About this exercise
The data must be returned in full and exactly as given.

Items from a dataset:
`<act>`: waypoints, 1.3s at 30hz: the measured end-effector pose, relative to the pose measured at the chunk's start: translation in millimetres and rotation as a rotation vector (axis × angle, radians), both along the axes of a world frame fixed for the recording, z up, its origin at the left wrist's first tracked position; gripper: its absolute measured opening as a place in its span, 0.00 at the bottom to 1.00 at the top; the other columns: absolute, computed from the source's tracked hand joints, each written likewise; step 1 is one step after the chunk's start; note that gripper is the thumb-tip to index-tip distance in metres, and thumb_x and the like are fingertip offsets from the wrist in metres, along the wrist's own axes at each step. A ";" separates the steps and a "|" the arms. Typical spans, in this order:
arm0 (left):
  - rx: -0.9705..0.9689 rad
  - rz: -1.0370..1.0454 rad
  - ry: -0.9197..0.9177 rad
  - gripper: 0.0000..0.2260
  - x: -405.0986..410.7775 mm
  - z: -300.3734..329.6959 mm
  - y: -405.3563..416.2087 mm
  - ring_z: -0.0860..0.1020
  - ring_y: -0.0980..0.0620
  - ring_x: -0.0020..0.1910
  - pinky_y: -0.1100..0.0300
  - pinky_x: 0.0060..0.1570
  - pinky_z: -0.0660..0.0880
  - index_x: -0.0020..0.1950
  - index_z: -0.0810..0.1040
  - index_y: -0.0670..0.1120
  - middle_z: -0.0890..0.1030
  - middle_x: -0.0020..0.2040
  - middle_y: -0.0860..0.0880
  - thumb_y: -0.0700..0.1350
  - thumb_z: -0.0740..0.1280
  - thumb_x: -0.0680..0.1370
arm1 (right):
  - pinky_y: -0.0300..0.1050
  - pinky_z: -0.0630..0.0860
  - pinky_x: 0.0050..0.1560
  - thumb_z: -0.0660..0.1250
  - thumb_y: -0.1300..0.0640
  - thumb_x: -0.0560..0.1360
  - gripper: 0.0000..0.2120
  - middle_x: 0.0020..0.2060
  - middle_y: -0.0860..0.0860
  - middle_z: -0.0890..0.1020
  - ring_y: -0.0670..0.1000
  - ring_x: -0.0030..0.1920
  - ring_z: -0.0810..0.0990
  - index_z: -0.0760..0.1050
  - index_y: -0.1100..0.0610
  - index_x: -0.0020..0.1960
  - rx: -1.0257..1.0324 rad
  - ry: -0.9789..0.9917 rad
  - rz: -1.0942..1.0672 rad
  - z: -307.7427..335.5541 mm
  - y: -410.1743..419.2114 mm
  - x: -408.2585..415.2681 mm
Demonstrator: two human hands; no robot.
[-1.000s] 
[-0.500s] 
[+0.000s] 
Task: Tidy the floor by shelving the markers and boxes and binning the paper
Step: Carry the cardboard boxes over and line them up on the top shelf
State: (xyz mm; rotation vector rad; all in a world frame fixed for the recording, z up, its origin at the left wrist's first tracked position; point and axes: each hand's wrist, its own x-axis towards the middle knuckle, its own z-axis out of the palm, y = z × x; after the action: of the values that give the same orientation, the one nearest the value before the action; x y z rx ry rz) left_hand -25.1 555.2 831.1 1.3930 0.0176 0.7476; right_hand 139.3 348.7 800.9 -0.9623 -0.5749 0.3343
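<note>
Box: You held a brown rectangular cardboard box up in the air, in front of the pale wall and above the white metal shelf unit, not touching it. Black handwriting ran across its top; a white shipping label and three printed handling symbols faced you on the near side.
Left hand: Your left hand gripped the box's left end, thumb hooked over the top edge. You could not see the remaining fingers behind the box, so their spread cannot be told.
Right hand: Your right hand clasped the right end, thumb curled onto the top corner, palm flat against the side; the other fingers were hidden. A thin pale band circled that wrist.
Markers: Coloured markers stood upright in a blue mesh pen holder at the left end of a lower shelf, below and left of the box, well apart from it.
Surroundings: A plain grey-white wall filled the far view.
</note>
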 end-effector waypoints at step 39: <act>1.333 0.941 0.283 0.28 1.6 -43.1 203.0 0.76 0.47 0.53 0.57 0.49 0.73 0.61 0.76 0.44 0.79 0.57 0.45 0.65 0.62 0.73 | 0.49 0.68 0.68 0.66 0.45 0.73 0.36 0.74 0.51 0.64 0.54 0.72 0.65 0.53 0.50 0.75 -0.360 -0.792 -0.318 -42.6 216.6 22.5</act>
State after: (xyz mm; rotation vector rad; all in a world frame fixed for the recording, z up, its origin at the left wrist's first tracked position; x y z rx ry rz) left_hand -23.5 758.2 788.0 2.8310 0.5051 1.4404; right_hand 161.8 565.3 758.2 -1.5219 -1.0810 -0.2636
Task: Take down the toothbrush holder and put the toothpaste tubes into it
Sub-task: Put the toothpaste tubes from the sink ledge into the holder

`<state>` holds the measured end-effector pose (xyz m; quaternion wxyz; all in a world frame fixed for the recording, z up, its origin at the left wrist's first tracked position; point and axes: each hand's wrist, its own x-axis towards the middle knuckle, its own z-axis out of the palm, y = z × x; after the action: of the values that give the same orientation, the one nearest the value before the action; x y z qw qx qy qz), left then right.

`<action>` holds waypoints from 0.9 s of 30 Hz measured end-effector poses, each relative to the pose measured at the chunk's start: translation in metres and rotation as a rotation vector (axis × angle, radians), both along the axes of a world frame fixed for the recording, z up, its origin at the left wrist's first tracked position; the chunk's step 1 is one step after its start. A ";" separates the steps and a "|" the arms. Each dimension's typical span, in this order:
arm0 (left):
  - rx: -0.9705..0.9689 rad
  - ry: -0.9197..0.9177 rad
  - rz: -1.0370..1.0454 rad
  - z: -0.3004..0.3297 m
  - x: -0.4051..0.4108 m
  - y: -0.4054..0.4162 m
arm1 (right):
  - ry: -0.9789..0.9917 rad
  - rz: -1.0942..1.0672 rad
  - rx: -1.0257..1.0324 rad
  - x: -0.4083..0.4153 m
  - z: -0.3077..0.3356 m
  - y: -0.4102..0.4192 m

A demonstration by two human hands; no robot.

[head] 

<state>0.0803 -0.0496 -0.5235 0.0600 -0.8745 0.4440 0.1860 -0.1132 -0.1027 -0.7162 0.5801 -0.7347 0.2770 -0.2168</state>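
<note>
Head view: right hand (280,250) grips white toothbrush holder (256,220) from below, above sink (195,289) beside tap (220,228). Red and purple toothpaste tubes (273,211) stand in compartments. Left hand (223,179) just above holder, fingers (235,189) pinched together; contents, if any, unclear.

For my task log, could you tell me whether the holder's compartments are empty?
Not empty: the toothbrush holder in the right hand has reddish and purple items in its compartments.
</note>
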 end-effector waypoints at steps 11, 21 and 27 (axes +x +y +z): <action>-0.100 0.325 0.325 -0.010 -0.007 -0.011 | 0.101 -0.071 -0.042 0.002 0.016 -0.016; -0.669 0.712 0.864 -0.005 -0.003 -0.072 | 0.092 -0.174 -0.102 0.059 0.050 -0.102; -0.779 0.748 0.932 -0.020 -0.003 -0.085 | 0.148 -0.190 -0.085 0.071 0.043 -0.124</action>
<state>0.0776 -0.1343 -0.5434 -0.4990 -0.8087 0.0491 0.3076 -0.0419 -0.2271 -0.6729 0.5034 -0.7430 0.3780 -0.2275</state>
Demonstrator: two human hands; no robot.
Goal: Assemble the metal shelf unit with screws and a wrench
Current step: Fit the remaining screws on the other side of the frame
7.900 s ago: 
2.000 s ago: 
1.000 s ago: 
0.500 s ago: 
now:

Response to the task
`<act>`: waypoints, 1.3s at 30hz: the measured end-effector pose, relative to the pose measured at the chunk's start: translation in millimetres and rotation as a rotation vector (axis × angle, radians), both along the axes of a world frame fixed for the recording, z up, its origin at the left wrist's first tracked position; gripper: its absolute measured opening as a place in its span, 0.00 at the bottom to 1.00 at the top; the other columns: absolute, computed from the source's tracked hand joints, each written likewise; step 1 is one step after the chunk's start; note that gripper is the thumb-tip to index-tip distance in metres, and thumb_x and the like are fingertip offsets from the wrist in metres, along the wrist's own axes at each step. A ";" separates the steps and a "|" the arms. Typical spans, in this order:
arm0 (left):
  - rx: -0.9705..0.9689 rad
  - rz: -1.0370..1.0454 rad
  - ry: -0.9197..0.9177 rad
  - gripper: 0.0000..0.2260
  - x: -405.0986..410.7775 mm
  - z: -300.3734..329.6959 mm
  - y: -405.3563..416.2087 mm
  - ring_z: -0.0860..0.1020
  - ring_y: -0.0980..0.0620
  - ring_x: -0.0020..0.1910
  - pinky_y: -0.1100..0.0300
  - pinky_x: 0.0060..0.1570
  - pinky_z: -0.0660..0.0880
  - index_x: -0.0020..0.1950
  - index_z: -0.0810..0.1040
  - index_y: -0.0670..0.1120
  - middle_z: -0.0890..0.1030
  - middle_x: -0.0020..0.2040
  - middle_y: -0.0860..0.0880
  - thumb_y: -0.0700..0.1350
  - thumb_z: -0.0740..0.1280
  - thumb_x: -0.0680..0.1370
arm1 (right):
  - pinky_y: -0.0300..0.1050
  - pinky_z: -0.0630..0.0860
  - pinky_x: 0.0050..0.1560
  - thumb_z: -0.0660..0.1250
  - thumb_y: -0.1300..0.0640
  - thumb_x: -0.0560..0.1360
  - gripper: 0.0000..0.2120
  - middle_x: 0.0020..0.2060
  - middle_y: -0.0860..0.0860
  - middle_z: -0.0890..0.1020
  - ring_y: -0.0670..0.1000
  - ring_x: -0.0030..0.1920
  - ring_z: -0.0810..0.0990
  - index_z: -0.0760..0.1050
  - index_y: -0.1100..0.0610
  - index_x: -0.0020..0.1960
  - rx: -1.0257..1.0324 rad
  - ry: -0.9789..0.9917 rad
  - rz: -1.0942..1.0672 rad
  - z: -307.7427..335.5541 mm
  - y: -410.1743..419.2114 mm
  - x: -408.2585..415.2681 mm
Demonstrator: two human hands; no robot.
[-1.000s] 
[-0.500s] 
[+0.000s] 
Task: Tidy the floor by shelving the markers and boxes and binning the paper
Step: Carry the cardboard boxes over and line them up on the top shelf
State: (xyz mm; rotation vector rad; all in a world frame fixed for the recording, z up, its origin at the left wrist's first tracked position; point and axes: each hand's wrist, its own x-axis towards the middle knuckle, its own z-axis out of the palm, y = z × x; after the action: of the values that give the same orientation, the one nearest the value before the action; x y z rx ry rz) left_hand -25.1 555.2 831.1 1.3930 0.0176 0.7476; right_hand 139.3 348.7 800.9 -0.9623 -0.5749 0.3343
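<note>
Box: You held a brown rectangular cardboard box up in the air, in front of the pale wall and above the white metal shelf unit, not touching it. Black handwriting ran across its top; a white shipping label and three printed handling symbols faced you on the near side.
Left hand: Your left hand gripped the box's left end, thumb hooked over the top edge. You could not see the remaining fingers behind the box, so their spread cannot be told.
Right hand: Your right hand clasped the right end, thumb curled onto the top corner, palm flat against the side; the other fingers were hidden. A thin pale band circled that wrist.
Markers: Coloured markers stood upright in a blue mesh pen holder at the left end of a lower shelf, below and left of the box, well apart from it.
Surroundings: A plain grey-white wall filled the far view.
</note>
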 end-effector waypoints at step 39: <act>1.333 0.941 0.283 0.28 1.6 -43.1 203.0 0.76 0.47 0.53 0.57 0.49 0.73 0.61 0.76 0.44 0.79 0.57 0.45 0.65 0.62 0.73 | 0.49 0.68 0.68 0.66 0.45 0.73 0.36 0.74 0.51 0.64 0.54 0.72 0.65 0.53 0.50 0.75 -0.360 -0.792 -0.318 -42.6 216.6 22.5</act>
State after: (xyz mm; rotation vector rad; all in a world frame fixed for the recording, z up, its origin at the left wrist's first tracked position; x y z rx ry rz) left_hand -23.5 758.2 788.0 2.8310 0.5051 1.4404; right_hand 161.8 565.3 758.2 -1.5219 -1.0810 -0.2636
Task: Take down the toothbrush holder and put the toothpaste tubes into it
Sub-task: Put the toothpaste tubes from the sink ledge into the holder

`<state>` holds the measured end-effector pose (xyz m; quaternion wxyz; all in a world frame fixed for the recording, z up, its origin at the left wrist's first tracked position; point and axes: each hand's wrist, its own x-axis towards the middle knuckle, its own z-axis out of the palm, y = z × x; after the action: of the values that give the same orientation, the one nearest the value before the action; x y z qw qx qy qz), left then right.

`<action>` holds waypoints from 0.9 s of 30 Hz measured end-effector poses, each relative to the pose measured at the chunk's start: translation in metres and rotation as a rotation vector (axis × angle, radians), both along the axes of a world frame fixed for the recording, z up, its origin at the left wrist's first tracked position; the chunk's step 1 is one step after its start. A ";" separates the steps and a "|" the arms. Each dimension's typical span, in this order:
arm0 (left):
  - rx: -0.9705..0.9689 rad
  - ry: -0.9197..0.9177 rad
  - rz: -1.0370..1.0454 rad
  - z: -0.3004..0.3297 m
  - x: -0.4051..0.4108 m
  - y: -0.4054..0.4162 m
arm1 (right):
  - ry: -0.9789..0.9917 rad
  - rz: -1.0942..1.0672 rad
  - rx: -1.0257..1.0324 rad
  - x: -0.4083..0.4153 m
  - z: -0.3077..0.3356 m
  - y: -0.4102..0.4192 m

A demonstration by two human hands; no robot.

[head] 

<state>0.0803 -0.0496 -0.5235 0.0600 -0.8745 0.4440 0.1860 -0.1132 -0.1027 -0.7162 0.5801 -0.7347 0.2770 -0.2168</state>
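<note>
Head view: right hand (280,250) grips white toothbrush holder (256,220) from below, above sink (195,289) beside tap (220,228). Red and purple toothpaste tubes (273,211) stand in compartments. Left hand (223,179) just above holder, fingers (235,189) pinched together; contents, if any, unclear.

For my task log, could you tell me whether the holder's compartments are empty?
Not empty: the toothbrush holder in the right hand has reddish and purple items in its compartments.
</note>
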 end-effector waypoints at steps 11, 21 and 27 (axes +x +y +z): <action>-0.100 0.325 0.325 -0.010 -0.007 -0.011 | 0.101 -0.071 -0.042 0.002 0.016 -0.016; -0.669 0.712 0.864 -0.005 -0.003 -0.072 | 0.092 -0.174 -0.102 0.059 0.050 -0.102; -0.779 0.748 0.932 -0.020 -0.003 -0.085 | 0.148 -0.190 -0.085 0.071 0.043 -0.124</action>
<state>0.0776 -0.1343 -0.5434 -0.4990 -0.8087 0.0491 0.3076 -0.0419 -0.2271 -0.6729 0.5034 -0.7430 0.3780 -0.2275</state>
Demonstrator: two human hands; no robot.
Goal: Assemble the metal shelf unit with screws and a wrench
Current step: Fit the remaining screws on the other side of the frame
7.900 s ago: 
2.000 s ago: 
1.000 s ago: 
0.500 s ago: 
now:

That wraps up the exercise.